In Eph 1:7 it says In Christ we have redemption. That means He paid the price for the forgiveness of our sins. Being totally forgiven made us spiritually spotlessly clean – a bit like the jars washed clean and sterilised from every possible germ. That level of cleanliness makes us immediately fit for heaven. In today’s terms … we have a gift voucher paid for by Jesus  that says ‘Heaven… Admit one… Free’ In Ephesians Paul writes that the  payment is made  ‘according to the riches of his grace’.

 

In my Blackburn translation of the bible (!) says it says ‘That’s a gradely (wonderful) amount of undeserved favour from God, a massive Grace Gift voucher…..so much grace that you’d have no chance of using it up even if you had 100 lifetimes.’

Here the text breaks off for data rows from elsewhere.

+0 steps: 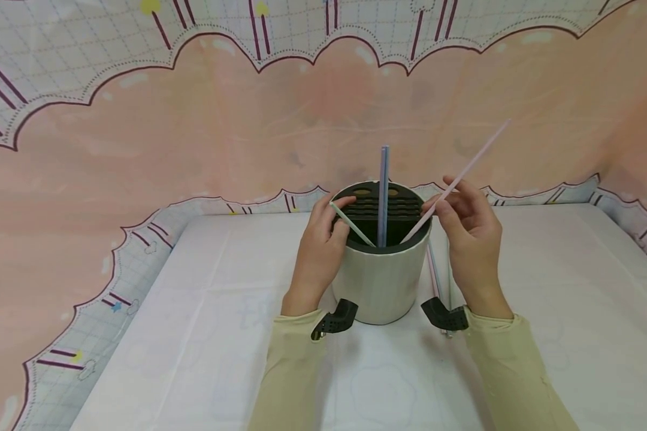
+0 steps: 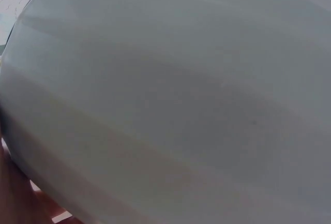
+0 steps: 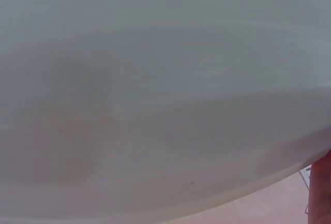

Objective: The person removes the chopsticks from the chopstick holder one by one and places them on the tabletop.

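A round, whitish utensil holder with a black slotted insert stands upright on the table. My left hand grips it by the left side and rim. A pale green straw leans inside the rim, crossing in front of the left fingers. Blue straws stand upright in the front opening. Between right thumb and fingers, my right hand pinches a pink straw, slanted, its lower end inside the opening. Both wrist views are mostly filled by the holder's wall.
More thin straws lie on the white table at the holder's right, partly hidden by the right hand and wrist camera. Behind the table hangs a peach curtain with a scalloped border.
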A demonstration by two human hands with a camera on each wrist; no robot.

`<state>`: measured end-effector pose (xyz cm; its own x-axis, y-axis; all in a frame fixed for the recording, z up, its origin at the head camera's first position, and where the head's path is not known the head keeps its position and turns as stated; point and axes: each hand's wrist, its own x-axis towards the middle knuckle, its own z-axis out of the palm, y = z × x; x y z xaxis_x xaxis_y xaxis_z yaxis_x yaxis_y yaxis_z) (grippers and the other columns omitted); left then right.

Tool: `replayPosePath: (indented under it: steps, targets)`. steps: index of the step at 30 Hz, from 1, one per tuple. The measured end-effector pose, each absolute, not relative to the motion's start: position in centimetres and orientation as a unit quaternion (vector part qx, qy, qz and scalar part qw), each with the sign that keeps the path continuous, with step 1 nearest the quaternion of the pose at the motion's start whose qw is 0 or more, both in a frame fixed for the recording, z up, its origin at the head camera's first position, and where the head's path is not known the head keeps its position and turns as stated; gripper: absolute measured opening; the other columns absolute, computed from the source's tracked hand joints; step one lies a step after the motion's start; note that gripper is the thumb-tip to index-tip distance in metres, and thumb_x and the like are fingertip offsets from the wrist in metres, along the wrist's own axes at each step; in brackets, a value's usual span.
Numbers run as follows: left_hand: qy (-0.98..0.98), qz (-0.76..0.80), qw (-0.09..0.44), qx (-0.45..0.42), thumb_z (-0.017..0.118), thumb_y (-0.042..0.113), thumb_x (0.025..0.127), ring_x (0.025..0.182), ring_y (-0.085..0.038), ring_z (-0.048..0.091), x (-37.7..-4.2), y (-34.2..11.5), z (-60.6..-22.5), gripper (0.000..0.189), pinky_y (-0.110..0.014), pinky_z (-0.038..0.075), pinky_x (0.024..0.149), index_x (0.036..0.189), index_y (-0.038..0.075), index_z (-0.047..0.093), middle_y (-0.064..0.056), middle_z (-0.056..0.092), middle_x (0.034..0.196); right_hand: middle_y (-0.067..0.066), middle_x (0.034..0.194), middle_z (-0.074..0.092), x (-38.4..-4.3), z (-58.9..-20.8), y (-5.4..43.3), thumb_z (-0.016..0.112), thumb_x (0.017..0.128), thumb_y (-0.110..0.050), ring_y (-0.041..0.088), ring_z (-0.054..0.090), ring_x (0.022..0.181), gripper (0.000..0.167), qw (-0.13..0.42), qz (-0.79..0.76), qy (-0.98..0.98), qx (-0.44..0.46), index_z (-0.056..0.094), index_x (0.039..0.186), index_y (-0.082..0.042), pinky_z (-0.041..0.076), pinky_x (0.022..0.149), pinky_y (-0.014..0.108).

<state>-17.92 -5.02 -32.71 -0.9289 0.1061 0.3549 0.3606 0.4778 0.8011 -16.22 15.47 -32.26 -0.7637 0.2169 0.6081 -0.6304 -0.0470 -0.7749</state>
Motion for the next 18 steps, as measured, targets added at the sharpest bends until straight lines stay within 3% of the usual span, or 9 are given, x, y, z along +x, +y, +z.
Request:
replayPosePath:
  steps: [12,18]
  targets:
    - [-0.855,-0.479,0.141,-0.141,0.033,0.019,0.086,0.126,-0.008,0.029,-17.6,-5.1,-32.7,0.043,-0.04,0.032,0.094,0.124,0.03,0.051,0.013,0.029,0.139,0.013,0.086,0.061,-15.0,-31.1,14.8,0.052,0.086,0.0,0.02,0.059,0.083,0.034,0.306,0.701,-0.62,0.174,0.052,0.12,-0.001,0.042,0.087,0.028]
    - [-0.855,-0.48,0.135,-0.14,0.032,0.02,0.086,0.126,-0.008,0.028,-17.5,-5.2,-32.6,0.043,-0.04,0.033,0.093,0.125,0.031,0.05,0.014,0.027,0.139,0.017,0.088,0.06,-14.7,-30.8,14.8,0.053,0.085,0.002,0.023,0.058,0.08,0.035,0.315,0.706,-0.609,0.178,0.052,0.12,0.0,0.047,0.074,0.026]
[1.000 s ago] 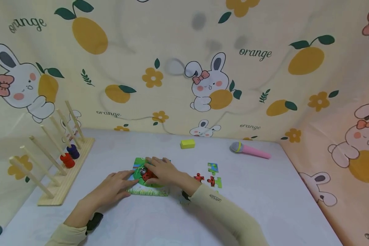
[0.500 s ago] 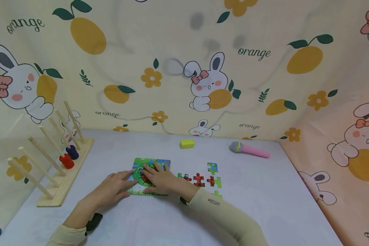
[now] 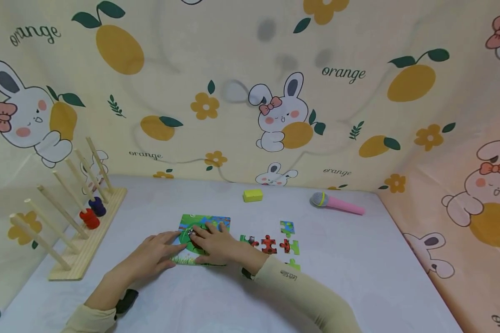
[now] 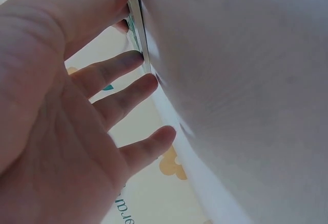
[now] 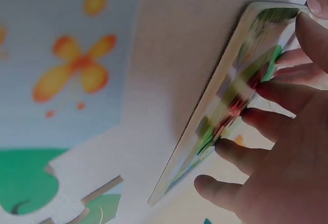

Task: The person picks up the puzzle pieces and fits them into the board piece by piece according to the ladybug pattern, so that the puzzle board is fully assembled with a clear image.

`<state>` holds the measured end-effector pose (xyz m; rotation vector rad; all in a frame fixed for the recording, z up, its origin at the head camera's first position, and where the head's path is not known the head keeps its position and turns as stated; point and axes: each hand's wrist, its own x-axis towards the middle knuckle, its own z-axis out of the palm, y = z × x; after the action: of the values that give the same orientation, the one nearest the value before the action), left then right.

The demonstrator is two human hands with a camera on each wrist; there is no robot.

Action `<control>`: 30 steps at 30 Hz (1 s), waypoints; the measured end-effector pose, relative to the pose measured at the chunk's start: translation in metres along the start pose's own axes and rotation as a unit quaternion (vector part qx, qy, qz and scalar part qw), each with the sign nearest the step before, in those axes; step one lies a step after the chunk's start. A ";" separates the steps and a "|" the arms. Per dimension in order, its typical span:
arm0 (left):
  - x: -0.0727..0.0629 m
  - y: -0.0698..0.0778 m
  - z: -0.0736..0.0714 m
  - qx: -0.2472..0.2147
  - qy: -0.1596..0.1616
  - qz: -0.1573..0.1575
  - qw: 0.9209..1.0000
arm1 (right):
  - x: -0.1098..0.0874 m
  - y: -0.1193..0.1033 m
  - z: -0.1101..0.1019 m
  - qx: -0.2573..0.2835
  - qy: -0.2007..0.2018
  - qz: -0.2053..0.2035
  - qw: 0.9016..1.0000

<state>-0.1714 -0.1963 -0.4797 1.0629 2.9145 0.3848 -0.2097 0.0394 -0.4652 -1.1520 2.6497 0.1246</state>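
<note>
A puzzle board with a ladybug on a green leaf lies on the white table in the head view. At its left side is my left hand, fingertips touching the board's edge. In the left wrist view its fingers are apart and only loosely bent along the thin board edge. My right hand lies over the right part of the board and hides some of the picture. The right wrist view has its spread fingertips on the board's printed face.
Several loose puzzle pieces lie right of the board, including a red piece and a blue-green piece. Behind are a yellow block and a pink toy microphone. A wooden peg rack with red and blue beads stands left.
My right hand has shifted down a little over the board, uncovering its top edge and a loose piece by the wrist. My left hand has stayed in place.
</note>
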 end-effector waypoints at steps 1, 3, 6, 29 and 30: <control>0.000 0.000 0.000 0.000 0.002 0.003 1.000 | 0.000 0.000 0.000 -0.002 0.000 0.001 1.000; 0.000 0.001 0.000 -0.004 0.002 0.003 1.000 | 0.001 0.000 0.000 0.000 0.000 0.003 1.000; 0.000 0.001 -0.001 -0.007 0.000 0.003 1.000 | 0.002 0.000 0.000 0.007 -0.002 0.007 1.000; 0.001 0.003 -0.002 -0.009 -0.002 0.006 1.000 | 0.003 0.002 0.001 0.026 -0.009 -0.002 1.000; 0.000 0.003 -0.001 -0.011 -0.002 0.006 1.000 | 0.002 0.004 0.000 0.039 -0.008 -0.004 0.999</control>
<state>-0.1702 -0.1944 -0.4779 1.0779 2.8946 0.4123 -0.2138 0.0406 -0.4662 -1.1317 2.6107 0.0277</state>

There’s more than enough Grace for each and every situation or circumstance. You can never earn it. You can never fall out of it or away from it. You can only fall into it.

So we are spiritually cleansed In Jesus – like the jars were cleansed.

What was next in the fruit preserving? Oh yes, the filling. 

Verse 11 of Eph 1 says that In Jesus we have an inheritance. Every promise made by God to the ancestors of Jesus like Abraham (to whom God promised ‘I’ll will bless you and make you a blessing to others’) was passed down the generations to Jesus. Now because spiritually we are In Jesus. Paul wrote that we are joint heirs with Christ.  

Ephesians goes on to say about our trust in Jesus. We come to trust in Him because we heard about Him one way or another in the way that was right for us personally  

What we came to know was the good news of our freedom that we are  free to be ourselves before God and to be totally accepted by God as we are purely because of Jesus.

What occurs spiritually the moment we come to faith in Jesus is called a Divine Exchange. We are filled with every spiritual blessing.  

Jesus made Himself nothing… to give us everything

He accepted the poverty of earth… to give us the riches of heaven

He took our punishment… to give us forgiveness

He was cursed… so that we would be blessed

He took our sin… and gave us His righteousness

He took our guilt… to give us his glory

He accepted darkness…to give us His glorious light

He endured rejection by God… to give us acceptance with God

He lived a mortal life… to give us eternal life

He rose victorious from death… to make us conquerors in life

Without you knowing it at the very moment you trusted in Jesus the divine exchange took place. And Paul tells us that we were then immediately sealed by the Holy Spirit

And that takes us back to the preserved fruit where, when all is done, the jars are sealed.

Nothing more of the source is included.